§ EXERCISE INSTRUCTIONS
Show every line of the material that follows in which the word "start" occurs.

BEGIN

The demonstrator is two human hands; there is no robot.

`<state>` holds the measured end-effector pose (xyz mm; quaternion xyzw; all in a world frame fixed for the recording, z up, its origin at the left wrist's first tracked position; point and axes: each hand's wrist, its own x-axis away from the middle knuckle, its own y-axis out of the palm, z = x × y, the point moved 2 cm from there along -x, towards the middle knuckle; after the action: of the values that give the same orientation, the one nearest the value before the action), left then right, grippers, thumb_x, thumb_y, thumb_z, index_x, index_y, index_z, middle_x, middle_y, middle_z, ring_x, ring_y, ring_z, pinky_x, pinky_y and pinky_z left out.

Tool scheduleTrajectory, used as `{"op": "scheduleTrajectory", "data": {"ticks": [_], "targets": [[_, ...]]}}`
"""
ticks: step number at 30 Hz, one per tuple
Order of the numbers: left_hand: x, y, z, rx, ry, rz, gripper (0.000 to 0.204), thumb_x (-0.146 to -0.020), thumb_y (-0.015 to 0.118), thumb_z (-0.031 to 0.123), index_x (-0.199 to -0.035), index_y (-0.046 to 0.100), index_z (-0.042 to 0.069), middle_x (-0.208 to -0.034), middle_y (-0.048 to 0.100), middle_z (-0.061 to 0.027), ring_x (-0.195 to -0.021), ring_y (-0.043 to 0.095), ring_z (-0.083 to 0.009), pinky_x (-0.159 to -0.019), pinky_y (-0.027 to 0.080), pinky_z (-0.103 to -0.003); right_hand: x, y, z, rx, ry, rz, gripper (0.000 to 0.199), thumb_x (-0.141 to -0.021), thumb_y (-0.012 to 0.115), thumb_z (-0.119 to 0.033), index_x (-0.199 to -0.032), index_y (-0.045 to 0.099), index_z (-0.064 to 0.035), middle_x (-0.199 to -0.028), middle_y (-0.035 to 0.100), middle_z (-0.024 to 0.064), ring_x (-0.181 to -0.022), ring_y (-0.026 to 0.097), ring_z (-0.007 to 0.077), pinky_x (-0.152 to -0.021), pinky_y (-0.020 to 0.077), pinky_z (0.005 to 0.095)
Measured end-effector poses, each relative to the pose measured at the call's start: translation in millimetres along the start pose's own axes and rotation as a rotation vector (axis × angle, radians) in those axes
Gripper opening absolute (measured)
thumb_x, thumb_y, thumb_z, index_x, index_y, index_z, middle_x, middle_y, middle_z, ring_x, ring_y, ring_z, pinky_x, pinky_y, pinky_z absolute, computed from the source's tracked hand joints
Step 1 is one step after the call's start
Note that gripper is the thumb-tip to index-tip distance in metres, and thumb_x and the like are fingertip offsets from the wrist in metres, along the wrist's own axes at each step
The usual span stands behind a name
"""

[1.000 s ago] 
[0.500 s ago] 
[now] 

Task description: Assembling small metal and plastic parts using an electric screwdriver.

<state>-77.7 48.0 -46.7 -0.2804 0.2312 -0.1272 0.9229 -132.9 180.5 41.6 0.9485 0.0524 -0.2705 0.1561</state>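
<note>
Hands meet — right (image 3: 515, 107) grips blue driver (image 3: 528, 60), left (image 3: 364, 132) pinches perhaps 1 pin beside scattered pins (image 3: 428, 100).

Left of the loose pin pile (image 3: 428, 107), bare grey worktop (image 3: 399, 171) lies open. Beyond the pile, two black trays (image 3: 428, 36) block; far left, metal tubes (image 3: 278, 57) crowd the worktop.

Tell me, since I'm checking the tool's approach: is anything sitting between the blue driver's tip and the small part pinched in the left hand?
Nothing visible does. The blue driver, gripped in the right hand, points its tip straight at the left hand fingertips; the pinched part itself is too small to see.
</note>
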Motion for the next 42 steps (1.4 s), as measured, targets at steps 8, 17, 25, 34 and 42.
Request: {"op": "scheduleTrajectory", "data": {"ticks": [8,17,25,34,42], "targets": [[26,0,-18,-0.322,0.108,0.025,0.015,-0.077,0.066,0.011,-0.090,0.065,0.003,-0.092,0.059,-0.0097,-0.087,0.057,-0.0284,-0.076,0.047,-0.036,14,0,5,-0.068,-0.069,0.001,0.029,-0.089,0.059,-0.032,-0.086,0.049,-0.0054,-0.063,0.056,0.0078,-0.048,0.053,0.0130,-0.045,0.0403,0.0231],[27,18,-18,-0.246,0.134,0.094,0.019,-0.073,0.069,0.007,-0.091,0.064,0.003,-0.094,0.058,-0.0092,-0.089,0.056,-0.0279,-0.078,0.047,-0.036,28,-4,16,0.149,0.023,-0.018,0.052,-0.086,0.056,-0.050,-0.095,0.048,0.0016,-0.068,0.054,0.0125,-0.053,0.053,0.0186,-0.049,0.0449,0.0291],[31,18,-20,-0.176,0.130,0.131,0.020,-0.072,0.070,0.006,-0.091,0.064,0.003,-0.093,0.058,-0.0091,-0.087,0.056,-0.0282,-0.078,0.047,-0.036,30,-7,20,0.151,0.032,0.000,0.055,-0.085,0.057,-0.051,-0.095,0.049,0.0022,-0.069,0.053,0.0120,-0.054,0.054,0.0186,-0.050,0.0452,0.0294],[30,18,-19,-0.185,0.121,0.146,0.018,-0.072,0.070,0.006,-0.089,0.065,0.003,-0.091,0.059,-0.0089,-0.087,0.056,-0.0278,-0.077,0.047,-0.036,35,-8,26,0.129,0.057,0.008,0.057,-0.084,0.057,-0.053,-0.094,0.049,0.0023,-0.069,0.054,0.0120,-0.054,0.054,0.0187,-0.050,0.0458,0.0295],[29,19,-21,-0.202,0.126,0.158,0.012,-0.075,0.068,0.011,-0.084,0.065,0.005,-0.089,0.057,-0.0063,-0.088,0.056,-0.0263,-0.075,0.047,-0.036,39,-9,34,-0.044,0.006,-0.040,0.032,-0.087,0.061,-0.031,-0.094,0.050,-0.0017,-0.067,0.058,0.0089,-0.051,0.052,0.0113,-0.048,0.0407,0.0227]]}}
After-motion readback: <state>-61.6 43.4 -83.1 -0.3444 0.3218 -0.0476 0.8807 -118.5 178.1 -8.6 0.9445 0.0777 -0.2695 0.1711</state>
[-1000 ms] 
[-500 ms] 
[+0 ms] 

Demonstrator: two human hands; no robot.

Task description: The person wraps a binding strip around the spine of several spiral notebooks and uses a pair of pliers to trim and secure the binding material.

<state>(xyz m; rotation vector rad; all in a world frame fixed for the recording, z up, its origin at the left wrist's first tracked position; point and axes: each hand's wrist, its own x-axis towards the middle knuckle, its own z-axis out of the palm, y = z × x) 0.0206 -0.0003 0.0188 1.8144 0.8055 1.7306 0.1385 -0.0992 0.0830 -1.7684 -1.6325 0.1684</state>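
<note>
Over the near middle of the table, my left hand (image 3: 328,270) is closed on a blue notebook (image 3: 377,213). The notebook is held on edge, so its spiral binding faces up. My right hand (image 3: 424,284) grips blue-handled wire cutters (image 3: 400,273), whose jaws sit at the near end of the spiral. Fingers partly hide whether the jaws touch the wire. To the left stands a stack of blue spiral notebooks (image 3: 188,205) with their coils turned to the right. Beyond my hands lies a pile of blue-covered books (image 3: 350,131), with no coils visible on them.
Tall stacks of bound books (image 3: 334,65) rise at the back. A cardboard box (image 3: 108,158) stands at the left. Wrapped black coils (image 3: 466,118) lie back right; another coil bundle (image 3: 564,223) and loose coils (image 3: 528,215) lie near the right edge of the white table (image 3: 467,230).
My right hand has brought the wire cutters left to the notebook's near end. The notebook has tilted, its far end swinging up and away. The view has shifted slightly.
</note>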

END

§ EXERCISE ANSWER
Measured end-effector poses, each relative to the pose measured at the call's start: translation in millimetres along the start pose's own axes and rotation as a rotation vector (axis × angle, radians) in those axes
Step 1 is one step after the call's start

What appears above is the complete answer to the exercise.